Administrators can approach availability in a tiered fashion: basic, enhanced, and high availability. Basic availability relies on good backup and recovery procedures wrapped into a disaster recovery plan. Enhanced availability removes a single point of failure in storage subsystems by introducing redundancy. High availability adds redundant access to services through clustering and sophisticated server and data management.
Regularly scheduled backups provide basic availability. Backups should be organized to allow recovery of either the entire server or individual databases within any storage group. The backup applet that ships with Windows 2000 works well in small organizations that maintain one or two Exchange servers, but the applet does not support backing up open files, so plans should include database recovery to a separate server if the operating system fails.
VERITAS Backup Exec and VERITAS NetBackupTM include the functionality to implement a more sophisticated disaster recovery solution. Administrators can back up the operating system on a differential basis and the Exchange database files on either a full or a partial basis. A full disaster recovery plan is beyond the scope of this article, but do consider the following: Exchange 2000 provides the ability to segment databases. When segmenting, plan on a maximum database size to allow for recovery from the backup media in the desired amount of time. The limit set will depend on the server and backup device hardware used. This limit will directly affect the number of users that a particular server can host.
Although database partitioning provides a clear advantage during the restoration of an individual database, the Exchange 2000 store.exe must be taken offline during the restore process. Also realize that a complete loss of data on the server will force the complete restoration of data from backup media. Administrators will need to account for the total time necessary to restore all data, regardless of the database size.

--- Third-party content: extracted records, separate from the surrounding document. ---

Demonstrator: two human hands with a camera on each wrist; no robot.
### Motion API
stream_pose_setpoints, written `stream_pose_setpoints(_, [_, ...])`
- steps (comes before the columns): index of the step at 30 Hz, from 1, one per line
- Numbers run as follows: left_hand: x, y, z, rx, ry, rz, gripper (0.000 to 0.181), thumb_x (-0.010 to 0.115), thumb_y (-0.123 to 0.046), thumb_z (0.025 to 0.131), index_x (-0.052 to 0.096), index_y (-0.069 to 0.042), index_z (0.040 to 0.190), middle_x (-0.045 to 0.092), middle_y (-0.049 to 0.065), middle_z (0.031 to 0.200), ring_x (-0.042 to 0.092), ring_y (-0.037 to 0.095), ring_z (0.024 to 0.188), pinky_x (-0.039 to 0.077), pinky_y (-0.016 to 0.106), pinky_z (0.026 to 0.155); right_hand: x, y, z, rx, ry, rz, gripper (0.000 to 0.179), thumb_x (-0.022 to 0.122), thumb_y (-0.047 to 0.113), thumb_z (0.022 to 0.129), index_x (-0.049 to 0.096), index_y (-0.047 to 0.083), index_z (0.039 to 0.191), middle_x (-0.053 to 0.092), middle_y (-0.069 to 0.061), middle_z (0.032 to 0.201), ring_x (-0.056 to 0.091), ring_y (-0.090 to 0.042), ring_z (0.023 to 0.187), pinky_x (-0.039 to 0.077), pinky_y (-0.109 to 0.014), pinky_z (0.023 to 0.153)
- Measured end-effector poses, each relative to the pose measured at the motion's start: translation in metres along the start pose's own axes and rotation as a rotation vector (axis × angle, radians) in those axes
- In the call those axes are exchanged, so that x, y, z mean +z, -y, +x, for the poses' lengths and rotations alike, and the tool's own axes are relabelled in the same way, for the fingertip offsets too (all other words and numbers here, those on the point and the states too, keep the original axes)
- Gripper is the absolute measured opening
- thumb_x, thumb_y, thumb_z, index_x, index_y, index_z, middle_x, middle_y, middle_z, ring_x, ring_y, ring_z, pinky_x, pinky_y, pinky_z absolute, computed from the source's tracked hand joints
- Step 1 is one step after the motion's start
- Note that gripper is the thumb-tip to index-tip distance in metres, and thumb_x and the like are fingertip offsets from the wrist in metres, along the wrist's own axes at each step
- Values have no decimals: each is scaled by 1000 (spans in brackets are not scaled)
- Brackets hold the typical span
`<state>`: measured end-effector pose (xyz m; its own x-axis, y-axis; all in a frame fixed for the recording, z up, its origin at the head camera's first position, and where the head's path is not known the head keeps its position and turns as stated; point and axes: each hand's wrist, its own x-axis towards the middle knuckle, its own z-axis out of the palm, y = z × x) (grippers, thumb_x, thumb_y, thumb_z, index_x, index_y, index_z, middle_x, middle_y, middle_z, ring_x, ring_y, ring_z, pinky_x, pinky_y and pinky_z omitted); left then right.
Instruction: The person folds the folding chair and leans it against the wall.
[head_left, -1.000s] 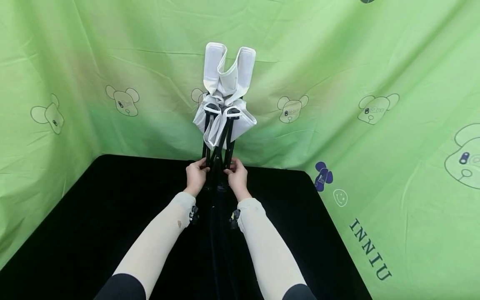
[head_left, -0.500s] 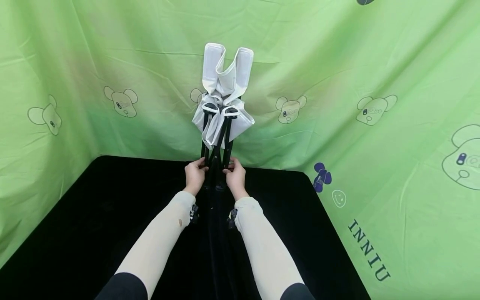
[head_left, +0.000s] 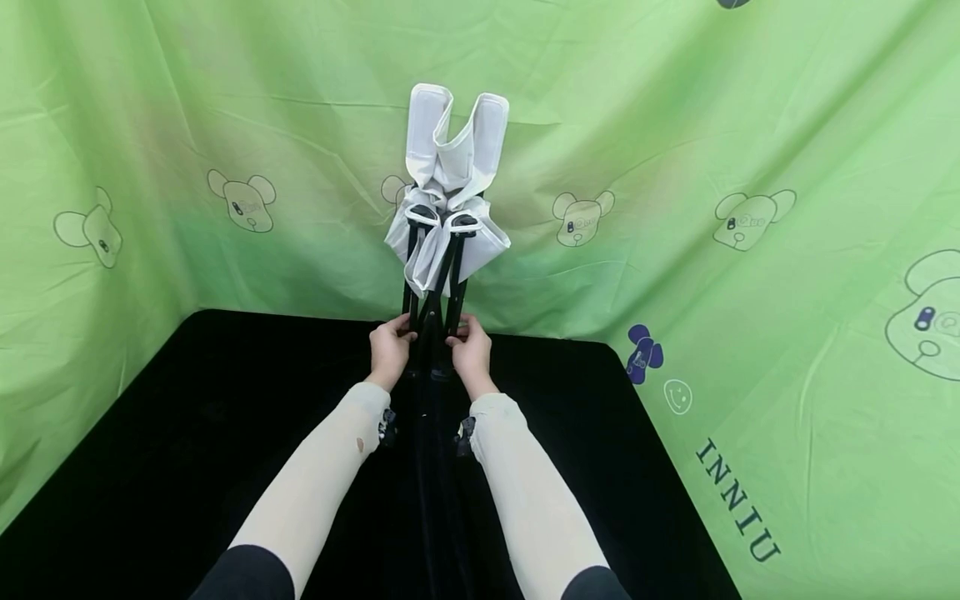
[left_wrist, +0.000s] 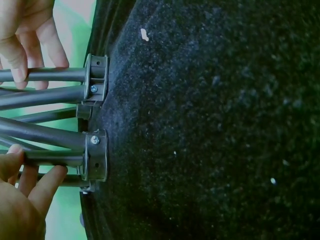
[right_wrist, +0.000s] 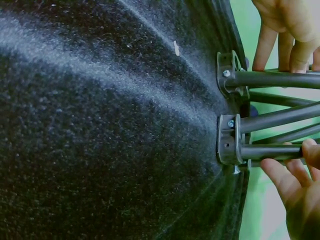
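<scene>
A folded camp chair [head_left: 453, 162] with white fabric and black tube legs stands upright at the far edge of the black surface. Its fabric hangs bunched at the top. My left hand [head_left: 388, 350] holds the legs [head_left: 413, 310] on the left, thumb toward me. On the other side my right hand [head_left: 471, 354] holds the right-hand legs likewise. Close up in the left wrist view, dark plastic feet [left_wrist: 97, 155] with screws touch the black cloth, and my left hand [left_wrist: 22, 207] is below. In the right wrist view my right hand [right_wrist: 300, 192] is at lower right.
Black velvety cloth covers the table [head_left: 247, 433]. Light green curtains [head_left: 315, 150] printed with bear heads enclose the back and both sides, and the back one hangs right behind the chair. Small pale specks [left_wrist: 144, 35] lie on the cloth.
Both hands keep their hold and the chair stays in place. Only a slight shift of the whole head view is visible.
</scene>
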<state>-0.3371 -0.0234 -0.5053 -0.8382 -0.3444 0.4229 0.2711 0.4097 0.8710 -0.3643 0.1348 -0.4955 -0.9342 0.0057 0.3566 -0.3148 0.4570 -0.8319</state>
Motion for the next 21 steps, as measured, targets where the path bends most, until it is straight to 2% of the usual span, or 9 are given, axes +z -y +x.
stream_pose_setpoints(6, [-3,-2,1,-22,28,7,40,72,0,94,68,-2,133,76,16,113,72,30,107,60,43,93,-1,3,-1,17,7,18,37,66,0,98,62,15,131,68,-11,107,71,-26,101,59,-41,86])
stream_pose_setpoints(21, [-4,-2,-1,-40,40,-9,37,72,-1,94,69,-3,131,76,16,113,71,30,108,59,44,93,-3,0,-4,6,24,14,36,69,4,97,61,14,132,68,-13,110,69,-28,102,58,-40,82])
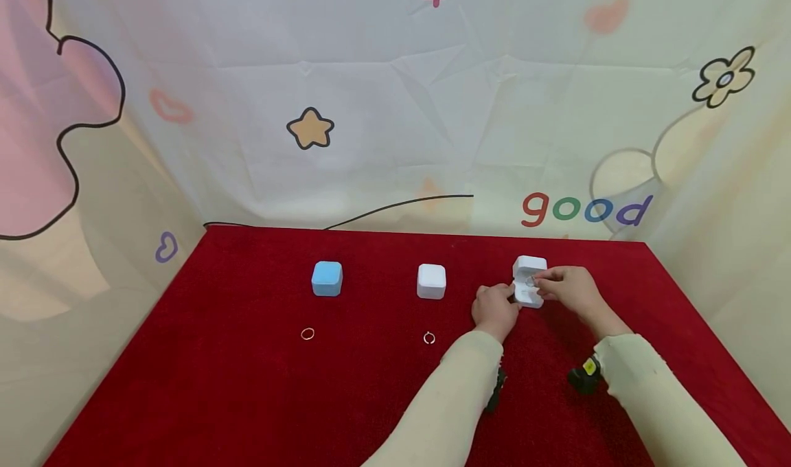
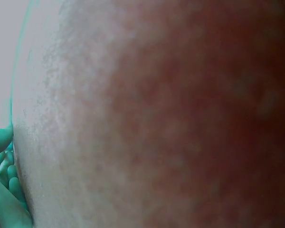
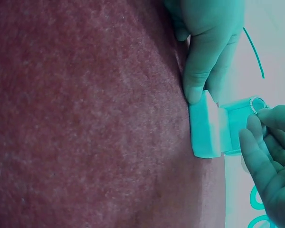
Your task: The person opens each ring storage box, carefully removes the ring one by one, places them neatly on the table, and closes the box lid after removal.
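Note:
An opened white ring box [image 1: 529, 264] stands at the right of the red table, its lid tipped back. My left hand [image 1: 495, 310] holds the box's left side; the right wrist view shows the thumb against the base. Between thumb and finger, my right hand [image 1: 573, 292] pinches a ring [image 3: 252, 105] in front of the raised lid, above the base. That ring looks studded along its band in the right wrist view. Only blurred cloth and a few fingers [image 2: 2, 142] of a hand at the left edge appear in the left wrist view.
A closed white box [image 1: 431, 281] stands left of my hands, with a light blue box [image 1: 327, 279] farther left. One ring [image 1: 429, 338] lies in front of the white box, another ring [image 1: 307, 333] before the blue one. A printed curtain [image 1: 383, 110] hangs behind the table.

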`<control>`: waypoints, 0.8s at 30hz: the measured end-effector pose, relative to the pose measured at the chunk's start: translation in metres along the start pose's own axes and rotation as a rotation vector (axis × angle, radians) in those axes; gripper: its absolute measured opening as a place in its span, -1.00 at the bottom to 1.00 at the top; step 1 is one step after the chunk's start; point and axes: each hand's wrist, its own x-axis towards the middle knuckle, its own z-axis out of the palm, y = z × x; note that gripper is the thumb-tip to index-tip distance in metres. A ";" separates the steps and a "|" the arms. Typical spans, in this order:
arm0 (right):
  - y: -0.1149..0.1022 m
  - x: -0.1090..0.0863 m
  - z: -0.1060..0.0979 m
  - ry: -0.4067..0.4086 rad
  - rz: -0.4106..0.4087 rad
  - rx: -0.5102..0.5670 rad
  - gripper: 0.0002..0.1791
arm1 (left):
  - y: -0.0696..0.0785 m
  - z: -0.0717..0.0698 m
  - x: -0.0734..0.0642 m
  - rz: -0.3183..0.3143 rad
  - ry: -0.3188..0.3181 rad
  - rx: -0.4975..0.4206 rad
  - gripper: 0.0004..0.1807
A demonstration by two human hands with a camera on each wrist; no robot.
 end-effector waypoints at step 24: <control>-0.006 -0.018 0.000 -0.024 -0.035 0.038 -0.59 | 0.002 -0.002 -0.002 -0.022 -0.024 -0.009 -0.58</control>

Targeted availability. Often, the availability level chosen is the highest common denominator of availability requirements. For example, a few key employees (perhaps executive staff) who need constant and immediate access to mail services would dictate the availability level of the system. This may mean that an entire system must be architected at an availability level higher than would otherwise be needed. However, the Backup Exec Mailbox Level Restore functionality, which facilitates fast recovery of individual mailboxes (even to the message level), lets administrators offer the requisite Service Level Agreement (SLA) to those who need it.
The key attributes of enhanced availability on Exchange systems include:
- Fault-tolerant storage and storage management
- Expanded backup functionality, including improved restores
- Database size management for more efficient backups and better performance
Volume management for enhanced availability. Introducing fault-tolerant storage and management into Exchange will directly affect performance and availability, but will have very little impact on the overall messaging system design. The important topics to address are the configuration of the storage subsystem itself and the management of the storage subsystem and associated data. Apart from a storage area network (SAN), one optimal drive configuration that meets both performance and high-availability objectives follows:
- Operating system. Maintain system files and binaries on a mirrored or duplexed drive set. This approach provides the ability to recover the system by booting from the mirror if a single drive fails.
- Transaction log. Maintain transaction log files on a separate spindle of the disk subsystem for performance, and keep the files distinctly separate from the database for recovery. It is much easier to recover from a corrupt database if the transaction log files are available for replay. Any fault-tolerant disk configuration that includes the system partition is acceptable, but a separate mirrored drive set is preferable.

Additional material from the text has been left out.